Un’idea di psicoterapia analitica

All’interno di un percorso di psicoterapia avvengono le cose più svariate. Cosa accada di preciso credo che nessuno possa saperlo, non possiamo parlare di scienza misurabile e riproducibile, per quanto molti si sforzino di farlo. Accade che due persone si incontrano. Spesso e auspicabilmente una, quella che chiede aiuto, con una confusione maggiore e un grado di consapevolezza di se stesso minore, e l’altra, quella che l’aiuto dovrebbe darlo, con – diciamo – una maggior conoscenza di sé, perché ha svolto a sua volta una o più psicoterapie (e anche studiato). Perché la formazione si fa nella vita e nell’esperienza personale di ciò che si va poi a proporre agli altri.

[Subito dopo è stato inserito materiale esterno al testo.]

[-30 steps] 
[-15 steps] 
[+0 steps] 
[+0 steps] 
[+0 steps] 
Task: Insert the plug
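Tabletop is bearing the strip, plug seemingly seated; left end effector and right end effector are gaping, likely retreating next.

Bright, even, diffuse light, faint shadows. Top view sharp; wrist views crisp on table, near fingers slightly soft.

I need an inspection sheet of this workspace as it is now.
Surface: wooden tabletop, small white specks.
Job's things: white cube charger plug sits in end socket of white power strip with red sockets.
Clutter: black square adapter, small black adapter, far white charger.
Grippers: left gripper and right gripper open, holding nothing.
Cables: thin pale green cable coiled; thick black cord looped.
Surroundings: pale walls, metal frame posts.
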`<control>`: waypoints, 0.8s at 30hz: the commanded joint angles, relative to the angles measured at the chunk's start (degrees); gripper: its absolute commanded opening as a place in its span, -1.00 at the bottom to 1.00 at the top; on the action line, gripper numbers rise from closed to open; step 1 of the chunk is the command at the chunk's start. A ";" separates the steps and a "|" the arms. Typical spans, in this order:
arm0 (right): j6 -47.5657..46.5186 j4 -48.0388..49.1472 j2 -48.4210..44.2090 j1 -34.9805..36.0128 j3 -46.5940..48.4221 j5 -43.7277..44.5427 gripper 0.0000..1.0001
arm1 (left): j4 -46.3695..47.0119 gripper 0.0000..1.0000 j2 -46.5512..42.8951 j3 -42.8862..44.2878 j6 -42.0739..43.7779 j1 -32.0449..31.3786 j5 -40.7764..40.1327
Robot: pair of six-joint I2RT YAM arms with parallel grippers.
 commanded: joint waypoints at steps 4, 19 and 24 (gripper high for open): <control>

Queste due persone quindi iniziano a conoscersi, a farsi delle idee sull’altro. Idee che spesso vengono da noi stessi, da come vorremmo che l’altro fosse o da cosa crediamo che pensi di noi.

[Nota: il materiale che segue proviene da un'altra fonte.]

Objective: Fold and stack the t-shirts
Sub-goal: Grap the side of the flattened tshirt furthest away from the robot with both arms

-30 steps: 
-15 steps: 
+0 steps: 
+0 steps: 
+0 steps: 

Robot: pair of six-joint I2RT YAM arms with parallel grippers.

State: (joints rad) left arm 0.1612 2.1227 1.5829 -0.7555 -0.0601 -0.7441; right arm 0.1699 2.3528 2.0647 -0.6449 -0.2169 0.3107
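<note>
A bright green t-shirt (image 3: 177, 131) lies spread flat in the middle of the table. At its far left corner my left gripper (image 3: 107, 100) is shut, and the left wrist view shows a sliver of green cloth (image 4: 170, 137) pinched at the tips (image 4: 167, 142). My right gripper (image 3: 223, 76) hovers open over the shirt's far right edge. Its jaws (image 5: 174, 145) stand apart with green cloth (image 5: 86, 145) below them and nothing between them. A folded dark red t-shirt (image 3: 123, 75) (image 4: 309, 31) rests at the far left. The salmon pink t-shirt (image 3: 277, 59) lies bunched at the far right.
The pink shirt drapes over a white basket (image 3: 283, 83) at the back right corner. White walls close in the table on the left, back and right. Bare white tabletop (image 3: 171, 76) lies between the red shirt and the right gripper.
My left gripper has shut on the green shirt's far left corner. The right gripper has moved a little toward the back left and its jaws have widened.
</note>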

E queste due persone partono alla ricerca della comprensione della vita di uno dei due. Partono per un viaggio intimo e impervio, costellato di trappole ma anche, si spera, di un carretto sufficientemente solido per resistervi. Se il mezzo è solido allora ci si potrà permettere di andare a vedere cosa di noi ci spaventa, cosa non ci piace, con il sentore che questo ci sarà utile. Si penserà che forse conoscendo i nostri lati oscuri ci si possa sentire meglio…Cominceremo ad apprezzare cose impensabili, tipo che anche star male è importante, fa parte della vita e non si può negare. Che non siamo solo luce, coscienza, volontà, che esiste un altro me, che spesso agisce al posto mio e che non conviene soffocarlo perché è una grande risorsa trasformativa. Che questo altro me si manifesta attraverso sintomi spiacevoli, ma anche attraverso intuizioni che chissà da dove son venute, o attraverso azioni poco consapevoli, attraverso immagini e fantasie. Attraverso i sogni. Quando la nostra parte razionale, cosciente, vigile, attiva, si spenge, il potere delle immagini interiori si manifesta e ci racconta l’altra parte di noi, cosa accade dentro di noi mentre noi pensiamo a cosa accade fuori da noi.

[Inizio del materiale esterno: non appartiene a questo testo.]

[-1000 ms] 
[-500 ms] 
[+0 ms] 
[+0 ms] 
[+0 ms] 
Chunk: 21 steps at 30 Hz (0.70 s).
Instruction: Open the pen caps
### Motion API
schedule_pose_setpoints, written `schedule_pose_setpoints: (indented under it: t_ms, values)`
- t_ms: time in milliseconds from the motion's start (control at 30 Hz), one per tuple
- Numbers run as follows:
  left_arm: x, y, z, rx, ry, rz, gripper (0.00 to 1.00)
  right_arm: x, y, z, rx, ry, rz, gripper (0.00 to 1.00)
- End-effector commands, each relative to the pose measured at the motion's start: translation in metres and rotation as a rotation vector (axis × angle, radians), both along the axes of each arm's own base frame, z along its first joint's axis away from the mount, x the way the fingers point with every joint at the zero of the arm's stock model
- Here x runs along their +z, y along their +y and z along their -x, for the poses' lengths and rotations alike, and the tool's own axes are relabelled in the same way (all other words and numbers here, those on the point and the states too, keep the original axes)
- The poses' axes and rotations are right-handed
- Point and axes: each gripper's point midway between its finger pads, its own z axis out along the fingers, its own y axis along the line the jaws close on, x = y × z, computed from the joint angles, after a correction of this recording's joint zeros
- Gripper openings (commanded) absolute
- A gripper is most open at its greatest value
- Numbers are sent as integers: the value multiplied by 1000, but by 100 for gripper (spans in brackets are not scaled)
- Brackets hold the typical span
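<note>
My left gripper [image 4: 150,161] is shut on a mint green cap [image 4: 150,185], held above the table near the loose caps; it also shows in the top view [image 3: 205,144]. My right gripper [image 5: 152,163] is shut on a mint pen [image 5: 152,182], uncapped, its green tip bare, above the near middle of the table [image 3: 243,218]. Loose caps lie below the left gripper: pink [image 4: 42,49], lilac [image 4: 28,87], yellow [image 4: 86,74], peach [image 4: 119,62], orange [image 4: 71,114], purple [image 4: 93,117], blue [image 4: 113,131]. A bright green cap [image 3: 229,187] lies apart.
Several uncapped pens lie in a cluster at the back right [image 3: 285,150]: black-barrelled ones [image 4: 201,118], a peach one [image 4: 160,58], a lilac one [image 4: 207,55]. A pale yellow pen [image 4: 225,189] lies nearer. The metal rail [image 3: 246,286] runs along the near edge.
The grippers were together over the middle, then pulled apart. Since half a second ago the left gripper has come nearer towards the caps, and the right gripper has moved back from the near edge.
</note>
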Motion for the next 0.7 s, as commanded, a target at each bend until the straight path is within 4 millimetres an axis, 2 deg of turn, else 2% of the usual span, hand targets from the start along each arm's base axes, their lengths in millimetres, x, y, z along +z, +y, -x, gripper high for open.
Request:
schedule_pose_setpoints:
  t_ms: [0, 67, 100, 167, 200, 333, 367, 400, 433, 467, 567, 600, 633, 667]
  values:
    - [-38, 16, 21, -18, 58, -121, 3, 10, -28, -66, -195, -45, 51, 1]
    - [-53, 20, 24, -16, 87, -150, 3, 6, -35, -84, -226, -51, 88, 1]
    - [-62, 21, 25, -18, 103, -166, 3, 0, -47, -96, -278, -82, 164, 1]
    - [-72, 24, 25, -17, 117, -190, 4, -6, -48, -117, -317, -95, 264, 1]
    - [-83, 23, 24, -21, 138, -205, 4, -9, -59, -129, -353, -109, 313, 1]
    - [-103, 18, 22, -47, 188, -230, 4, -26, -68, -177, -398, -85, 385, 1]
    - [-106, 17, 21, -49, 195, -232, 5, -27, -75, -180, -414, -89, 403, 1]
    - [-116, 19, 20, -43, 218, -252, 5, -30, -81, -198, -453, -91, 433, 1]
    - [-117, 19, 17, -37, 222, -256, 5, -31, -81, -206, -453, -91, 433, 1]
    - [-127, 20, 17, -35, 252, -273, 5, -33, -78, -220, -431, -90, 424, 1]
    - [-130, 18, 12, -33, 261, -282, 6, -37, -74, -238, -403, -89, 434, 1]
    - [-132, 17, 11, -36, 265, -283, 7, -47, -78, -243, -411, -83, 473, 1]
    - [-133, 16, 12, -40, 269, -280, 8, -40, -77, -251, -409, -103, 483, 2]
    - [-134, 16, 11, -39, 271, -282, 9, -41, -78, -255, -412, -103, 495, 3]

La psicoterapia analitica spesso è anche questo, una conversazione sui sogni, il tentativo di estraniarsi dalla quotidianità, da cosa ho fatto questa settimana e perché, lo spostamento dell’occhio di bue dall’attore allo spettatore, l’obbligo di fermarsi. Un’ora la settimana di silenzio.

In questo silenzio cominciano a cadere alcune costruzioni sociali, perde potere la necessità di uniformarsi a un modello collettivo, le cose non sono più inevitabili, inesorabili, a parte una, che impariamo a non negare.

Inizialmente è anche un giudice implacabile – l’analisi non l’analista – che ti costringe a soffermarti su cosa stai facendo e perché, a non poter far finta di nulla. Ma poi diventa una sospensione del giudizio, la convinzione che non ci sia un giusto e uno sbagliato a priori ma che ci sia un giusto e uno sbagliato per me, che poi ci sta che coincida anche con quello di qualcun altro. Diventa comunque una relativizzazione della morale o quantomeno un occhio vigile sulla salvaguardia dell’individualità e ci permette, a volte, di riuscire a trovare il coraggio di fare scelte che da soli non saremo riusciti a fare.